■ Directions for this task: What follows is a listing. Write it all out exactly.

⁂

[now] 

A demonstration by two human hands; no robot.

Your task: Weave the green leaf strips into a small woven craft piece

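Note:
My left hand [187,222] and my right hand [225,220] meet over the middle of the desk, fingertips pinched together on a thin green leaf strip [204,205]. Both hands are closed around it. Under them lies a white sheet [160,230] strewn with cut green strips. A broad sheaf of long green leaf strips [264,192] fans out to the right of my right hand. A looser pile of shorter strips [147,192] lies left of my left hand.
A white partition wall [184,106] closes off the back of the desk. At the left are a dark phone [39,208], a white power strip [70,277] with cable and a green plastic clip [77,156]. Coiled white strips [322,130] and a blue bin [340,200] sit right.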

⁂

■ Your solution:
[now] 

A demonstration by two human hands; no robot.

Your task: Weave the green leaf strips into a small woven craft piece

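Note:
My left hand [187,222] and my right hand [225,220] meet over the middle of the desk, fingertips pinched together on a thin green leaf strip [204,205]. Both hands are closed around it. Under them lies a white sheet [160,230] strewn with cut green strips. A broad sheaf of long green leaf strips [264,192] fans out to the right of my right hand. A looser pile of shorter strips [147,192] lies left of my left hand.
A white partition wall [184,106] closes off the back of the desk. At the left are a dark phone [39,208], a white power strip [70,277] with cable and a green plastic clip [77,156]. Coiled white strips [322,130] and a blue bin [340,200] sit right.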

The exercise has been carried out completely.